Автокатастрофа не восстановила мне память, равно как и шокотерапия. Я начал, наконец, вновь обретать ее естественно, а не в результате какой‑то конкретной травмы. Должно быть, я сделал или сказал что‑то такое, указывавшее, что это происходит. Слух об этом каким‑то образом дошел до Бранда, и он решил, что это событие случилось не в самое удачное время. Поэтому он отправился в мое Отражение и сумел добиться, чтобы меня упрятали в лечебницу и подвергли терапии, которая, как он надеялся, сотрет то, что я недавно открыл снова. Это удалось лишь частично, в том смысле, что единственным продолжительным воздействием было затуманивание для меня нескольких дней, окружавших сеансы шокотерапии. Автокатастрофа тоже могла внести свой вклад. Но когда я сбежал из Портеровской лечебницы и пережил его попытку убить меня, процесс восстановления памяти продолжился после того, как я вновь пришел в сознание в Гринвуде и убрался оттуда. Я вспоминал все больше и больше, пока оставался у Флоры. Рэндом ускорил восстановление памяти, отведя меня в Рембу, где я прошел Лабиринт. Однако, теперь я убежден, если бы этого и не произошло, память ко мне все равно бы вернулась. Это могло занять несколько более долгий срок, но я прорвался бы, и воспоминание было бы процессом, набравшим инерцию, шедшим ближе к концу все быстрей и быстрей. Поэтому я сделал вывод, что Бранд пытался помешать мне, и вот это‑то и сходится с тем, что ты мне только что рассказала.

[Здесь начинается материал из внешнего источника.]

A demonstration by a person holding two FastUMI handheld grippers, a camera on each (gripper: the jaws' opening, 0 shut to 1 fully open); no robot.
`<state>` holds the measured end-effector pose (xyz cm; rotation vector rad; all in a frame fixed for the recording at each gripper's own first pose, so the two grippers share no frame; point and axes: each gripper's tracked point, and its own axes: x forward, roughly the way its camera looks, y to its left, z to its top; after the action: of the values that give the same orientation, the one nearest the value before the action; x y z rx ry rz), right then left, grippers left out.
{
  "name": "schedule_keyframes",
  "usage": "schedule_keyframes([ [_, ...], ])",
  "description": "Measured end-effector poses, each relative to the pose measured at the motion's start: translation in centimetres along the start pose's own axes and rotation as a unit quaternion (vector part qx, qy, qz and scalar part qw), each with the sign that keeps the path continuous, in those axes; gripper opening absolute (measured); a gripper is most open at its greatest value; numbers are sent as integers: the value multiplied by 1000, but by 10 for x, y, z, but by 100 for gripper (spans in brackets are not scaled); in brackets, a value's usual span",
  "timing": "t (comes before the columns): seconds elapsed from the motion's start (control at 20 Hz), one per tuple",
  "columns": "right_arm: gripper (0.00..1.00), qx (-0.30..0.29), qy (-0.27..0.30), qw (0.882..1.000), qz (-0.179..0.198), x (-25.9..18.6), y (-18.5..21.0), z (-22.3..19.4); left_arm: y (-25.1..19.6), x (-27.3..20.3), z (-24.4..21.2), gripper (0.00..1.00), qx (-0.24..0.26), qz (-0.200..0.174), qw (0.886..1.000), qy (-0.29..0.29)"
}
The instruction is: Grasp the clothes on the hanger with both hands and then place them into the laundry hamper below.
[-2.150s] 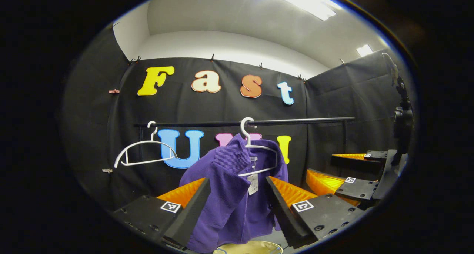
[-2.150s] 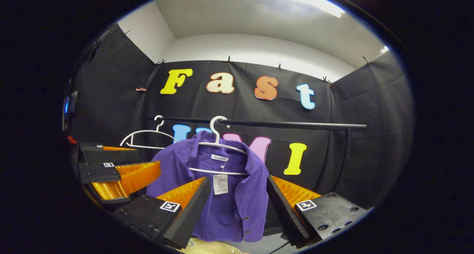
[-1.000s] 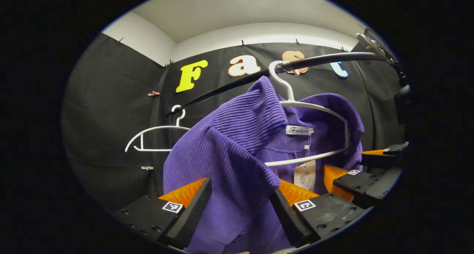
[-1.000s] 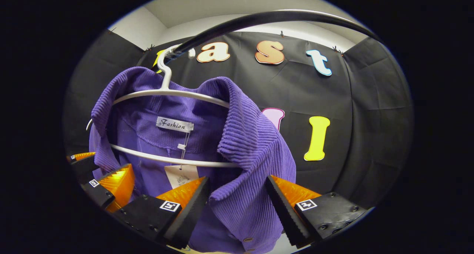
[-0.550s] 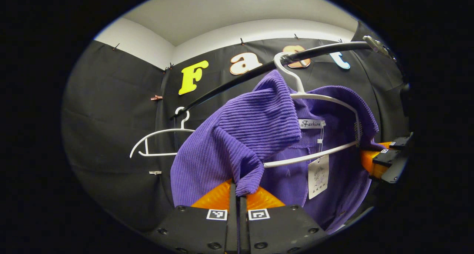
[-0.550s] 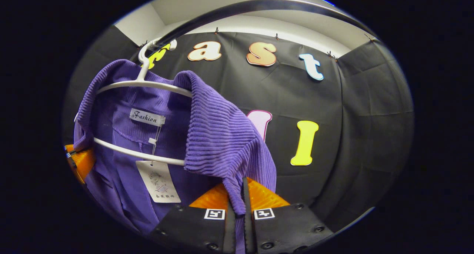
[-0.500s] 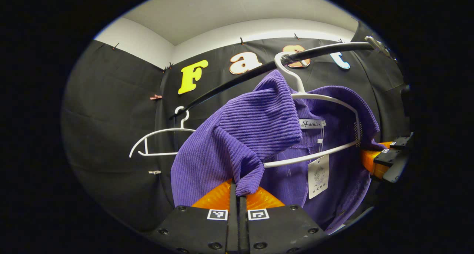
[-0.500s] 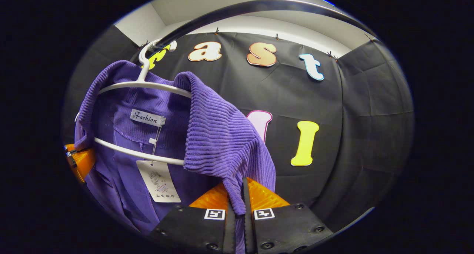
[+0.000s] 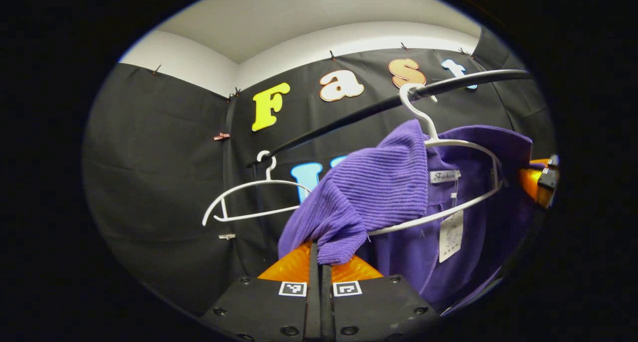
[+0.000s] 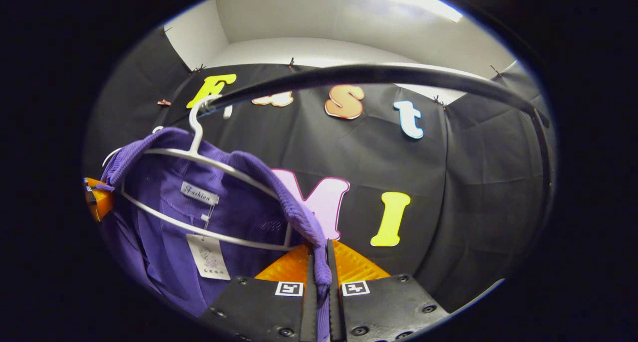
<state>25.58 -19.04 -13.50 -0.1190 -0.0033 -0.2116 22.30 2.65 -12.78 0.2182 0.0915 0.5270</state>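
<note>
A purple ribbed jacket hangs on a white hanger whose hook sits over the black rail. At the bottom of the left gripper view, my left gripper is shut on a fold of the jacket's left shoulder. In the right gripper view the jacket fills the left side on its hanger. My right gripper is shut on the collar edge of the other shoulder, and the cloth runs taut down into it. The right gripper also peeks in at the far right of the left gripper view.
An empty white hanger hangs further left on the same rail. The rail arcs close overhead in the right gripper view, with its upright post at the right. Black cloth walls close in the back and sides. The left gripper shows at the left edge.
Both grippers closed on the jacket's shoulders about a second ago and stay shut. Since then they have drawn apart, and the collar on the right side is stretched thin toward the right gripper.
</note>
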Motion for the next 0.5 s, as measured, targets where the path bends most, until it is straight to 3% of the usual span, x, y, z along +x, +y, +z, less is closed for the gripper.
schedule_keyframes([
  [0.05,13,-1,-2,1000,-2,2,-3,2,6,0,6,5,0,6,1000,-6],
  [0.2,13,-11,-4,1000,-7,8,-8,7,23,-3,21,5,2,18,1000,-23],
  [0.25,9,-14,-10,1000,-13,11,-10,13,28,-3,25,5,8,23,999,-28],
  [0.3,13,-13,-17,1000,-16,18,-10,20,34,0,27,4,16,27,999,-32],
  [0.4,9,-16,-24,999,-20,32,-11,24,38,11,21,6,28,24,999,-22],
  [0.5,13,-18,-19,999,-21,38,-10,18,38,22,12,6,33,16,999,-7],
])
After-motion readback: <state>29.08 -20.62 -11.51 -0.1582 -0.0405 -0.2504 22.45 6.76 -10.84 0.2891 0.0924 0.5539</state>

Полоска звезд над нами сузилась и, наконец, исчезла. Теперь мы пробирались через то, что казалось совершенно черным туннелем с небольшими мерцаниями света перед нами.
– Да, – подтвердила Фиона в темноте передо мной.
– Ты угадал правильно, Бранд боялся тебя. Он утверждал, что видел однажды ночью в Тир‑на Ног‑те, что ты вернулся и расстроил все наши планы. В то время я не обратила на него внимания, потому что даже не знала, жив ли ты еще. Вот тогда‑то он, должно быть, и затеял найти тебя. Выведал ли он твое местонахождение какими‑то тайными средствами или просто увидел его в мозгу Эрика, я не знаю. При случае он способен на такой подвиг. Как бы то ни было, он тебя обнаружил, а остальное ты знаешь.
– Его вначале навели на подозрения присутствие в тех местах Флоры и ее странная связь с Эриком. Так, по крайней мере, он утверждает. Но теперь это не имеет значения. Что ты намерена с ним сделать, если мы заполучим его в свои руки?
Фиона тихо засмеялась:
– У тебя на боку меч, – заметила она.
– Не так давно Бранд говорил мне, что Блейз все еще жив. Это правда?
– Да.
– Тогда почему же здесь я, а не Блейз?
– Блейз не настроен на Камень, а ты настроен. Ты взаимодействуешь с ним на близком расстоянии, и он попытается сохранить тебе жизнь, если тебе будет грозить неминуемая опасность потерять ее. Риск, следовательно, не такой большой, – объяснила Фиона.
Затем, несколько минут спустя, она предупредила:
– Однако, не считай это гарантией. Быстрый удар все же может опередить его реакцию. Ты можешь умереть в его присутствии.
Свет перед нами стал ярче, но с этого направления не было ни малейшего ветерка, звуков или запахов. Продвигаясь вперед, я размышлял над новыми сведениями, полученными мной. Со времени моего возвращения было множество объяснений, каждое со своими сложными собственными мотивами, оправданиями того, что произошло в мое отсутствие, того, что произошло с тех пор, того, что происходило сейчас. Виденные мною эмоции, планы, чувства, цели – кружились, словно полая вода по городу и факты, которые я мысленно воздвигал на могиле своего другого «я». И хотя действие есть действие, в лучшей эйнштейновской традиции, каждая обрушившаяся на меня волна истолкования мешала положение предметов, считавшихся мной надежно поставленных на якорь, и этим приводили к изменению целого до такой степени, что вся жизнь казалась почти перемещающейся игрой теней вокруг Эмбера, какой‑то недостижимой истины.